И вот ради описания этого семейного древа, этого счастья Рыбаков и начал книгу, мне кажется. Но потом он подошел к третьей части – к гетто. Там обнаружился тайный смысл, который, наверное, и для него самого был неожиданностью. Он писал эту вещь с той же целью, с которой Слуцкий написал  в свое время:

Еврейским хилым детям,
Ученым и очкастым,
Отличным шахматистам,
Посредственным гимнастам,
Советую заняться…
Ведь он еще не кончился,
Двадцатый страшный век.

Он же о том, что надо сопротивляться. И вот роман Рыбакова о том, что если вы попали в гетто – самая подлая и самая проигрышная стратегия – это пытаться попасть в юденрат, пытаться каким-то образом решать свою жизнь сотрудничеством, коллаборацией с убийцами. А второй вариант – это пытаться переждать, а это гибель. Надо сопротивляться. И вот тогда появляется Дина, которая расстреливает этого представителя юденрата, насколько я помню. Она  гибнет потом страшно. Но дело в том, что спасаются те, кто или бежит, или сопротивляется. А ждать – самое подлое и самое безнадежное.

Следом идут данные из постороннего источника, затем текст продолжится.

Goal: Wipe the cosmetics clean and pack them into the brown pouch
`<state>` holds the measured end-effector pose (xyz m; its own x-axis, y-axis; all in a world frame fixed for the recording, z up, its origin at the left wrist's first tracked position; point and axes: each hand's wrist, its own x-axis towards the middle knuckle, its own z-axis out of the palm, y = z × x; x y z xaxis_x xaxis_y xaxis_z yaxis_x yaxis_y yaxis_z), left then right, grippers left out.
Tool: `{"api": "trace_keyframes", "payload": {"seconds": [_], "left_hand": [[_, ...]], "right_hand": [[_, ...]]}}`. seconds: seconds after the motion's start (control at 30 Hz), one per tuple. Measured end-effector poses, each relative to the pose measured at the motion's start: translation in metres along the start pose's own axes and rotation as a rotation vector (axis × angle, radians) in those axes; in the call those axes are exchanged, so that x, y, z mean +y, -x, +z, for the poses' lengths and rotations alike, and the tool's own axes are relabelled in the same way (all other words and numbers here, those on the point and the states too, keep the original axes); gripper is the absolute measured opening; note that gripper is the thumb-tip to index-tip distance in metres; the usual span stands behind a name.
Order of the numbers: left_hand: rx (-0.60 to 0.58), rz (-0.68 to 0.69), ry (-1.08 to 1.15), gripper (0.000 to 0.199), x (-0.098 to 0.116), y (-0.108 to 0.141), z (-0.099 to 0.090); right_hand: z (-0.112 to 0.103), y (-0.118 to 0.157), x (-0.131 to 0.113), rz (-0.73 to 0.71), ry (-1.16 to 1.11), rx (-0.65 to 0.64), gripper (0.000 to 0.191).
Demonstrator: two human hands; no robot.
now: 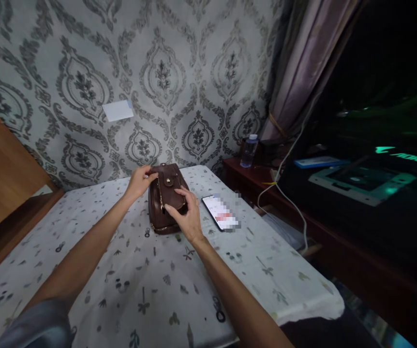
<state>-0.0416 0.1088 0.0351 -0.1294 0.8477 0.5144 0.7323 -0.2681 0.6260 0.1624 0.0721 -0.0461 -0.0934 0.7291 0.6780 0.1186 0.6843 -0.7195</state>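
Note:
A brown leather bag [172, 198] with gold zips and a round snap on a tab lies on a white printed cloth. My left hand [139, 183] grips its far left edge, thumb and fingers closed together at the top of the zip. My right hand [188, 217] is on the lower right of the front pocket, thumb near the zip's lower end and curled fingers on the pocket's right side. The zip pull is too small to make out clearly. Just right of the bag lies a phone [218, 212] with a lit, partly blurred screen.
The white printed cloth [139, 280] covers the bed-like surface. A wooden board [5, 169] stands at left, patterned wallpaper behind. On the right, a dark red desk [235, 171] holds a plastic bottle [249, 152]; a white cable [291, 193] hangs beside a dark monitor.

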Motion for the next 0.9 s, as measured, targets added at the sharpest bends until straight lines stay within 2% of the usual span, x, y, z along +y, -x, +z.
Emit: {"api": "trace_keyframes", "payload": {"seconds": [0.23,0.43,0.57,0.67,0.77,0.9], "left_hand": [[-0.065,0.003,0.018,0.024,0.007,0.012,-0.003],[-0.110,0.020,-0.058,0.013,0.019,-0.003,-0.005],[-0.154,0.047,-0.066,0.019,0.031,-0.024,0.012],[-0.192,0.030,-0.051,0.016,0.035,-0.036,0.030],[-0.180,-0.004,-0.033,0.017,0.036,-0.040,0.040],[-0.142,-0.037,0.013,0.020,0.037,-0.037,0.044]], "right_hand": [[0.003,0.001,0.002,-0.024,0.021,0.017,0.055],[0.006,0.003,0.002,-0.058,0.084,0.035,0.051],[0.007,0.003,0.003,-0.089,0.109,0.018,0.052],[0.005,0.002,0.003,-0.113,0.123,0.004,0.054],[0.004,0.002,0.003,-0.125,0.154,-0.008,0.056],[0.003,0.001,0.003,-0.138,0.178,0.004,0.057]]}}
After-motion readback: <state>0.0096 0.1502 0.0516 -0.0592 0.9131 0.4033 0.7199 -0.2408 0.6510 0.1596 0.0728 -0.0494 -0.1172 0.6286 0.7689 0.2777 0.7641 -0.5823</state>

Роман Рыбакова – он, строго говоря, не о еврействе, он о стратегии поведения в самой безнадежной ситуации. И Ивановский – повествователь романа – как раз все время говорит о том, что самая проигрышная стратегия  – это стратегия жертвы. Любой ценой сопротивляться до последнего. Если есть сопротивление, есть крошечный шанс. А если терпеть и надеяться, шанса нет. Это роман о том, что не надо надеяться. 

А еще это роман о том, что правда – всегда за бесстрашием, за полнотой самовыражения. Даже за отчаянием, если угодно. Это от Рыбакова дорогого стоит. Ведь их поколение было поставлено действительно перед ситуацией, когда их просто предельно уничтожали, когда их убивали – в ссылках, на каторге, по доносам, в тюрьмах, в застенках, потом на войне, потом после – в этой антисемитской (и не только) кампании, всех повторников сажали. Все это было. Прочтите Аду Шкодину или письма Али Эфрон. 1947 год, который мы переживаем в известном смысле сейчас, был ничем не лучше 1937-го.

Так вот, Рыбаков показывает, как должен вести себя человек, попавший в машину уничтожения. Прежде всего – трезво осознать, что его будут убивать. А во-вторых, начать делать что угодно: бежать, сопротивляться, уходить в лес, в партизаны, или просто врываться в кабинет начальника юденрата и расстреливать. Я не знаю. Один вариант – пассивное ожидание конца – это рабство, это стыд. Это, как сказала Голда Меир: «Жертвы были последними жертвами, которые умерли без сопротивления». Поэтому сегодня перечитывать роман Рыбакова очень полезно. Особенно тем, кто думает, что можно сегодня сделать. Всегда можно что-то сделать. Иначе тебя засосет тяжелый песок. Тяжелый песок – это страшная сила пассивности, в которую все уходит. Эта пассивность безвременья, пассивность бескостности. Будь кем угодно, но не тяжелым песком.

Мне очень жаль, что мы должны сейчас распрощаться, потому что мне пора бежать. Спасибо вам за участие в разговоре. Увидимся через неделю, пока.